In the copy of the lines below, leave out pictures and print everything else exactly.

(SUPPLIED DATA)

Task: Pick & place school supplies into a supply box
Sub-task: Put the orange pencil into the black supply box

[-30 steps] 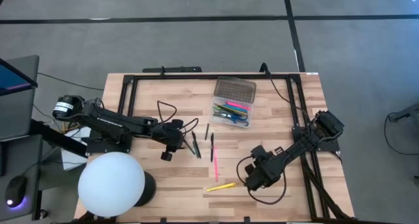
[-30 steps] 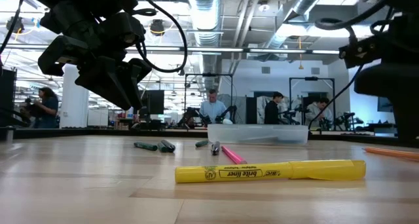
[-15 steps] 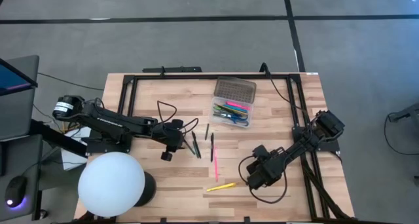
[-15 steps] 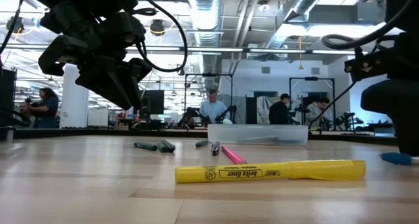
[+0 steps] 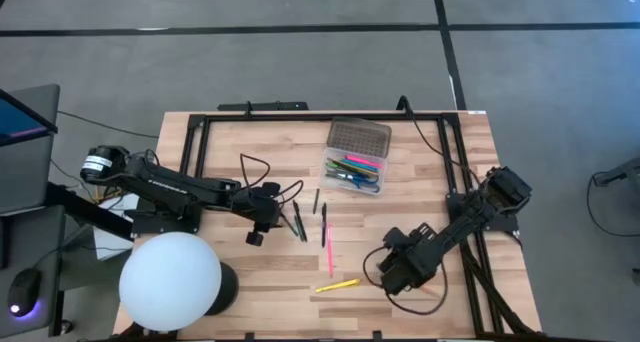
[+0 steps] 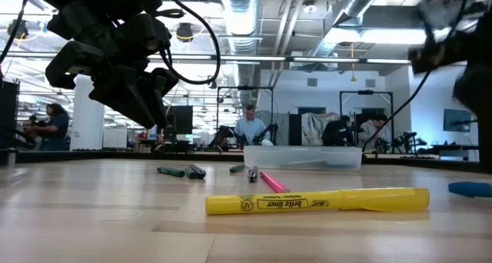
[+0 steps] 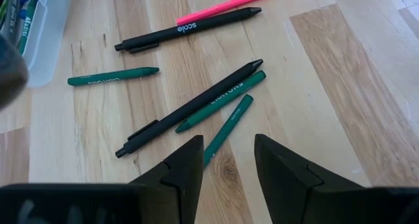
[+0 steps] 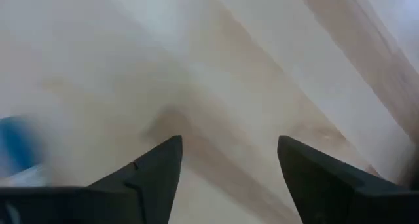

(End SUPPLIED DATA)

* RESPONSE *
Task: Pick & place school supplies into a supply box
Sub-task: Put the orange pencil into the black supply box

[-30 steps] 
[-30 steps] 
[-15 steps] 
[-15 steps] 
[+0 steps] 
[+0 steps] 
[+0 steps] 
[+0 steps] 

This output is now finished.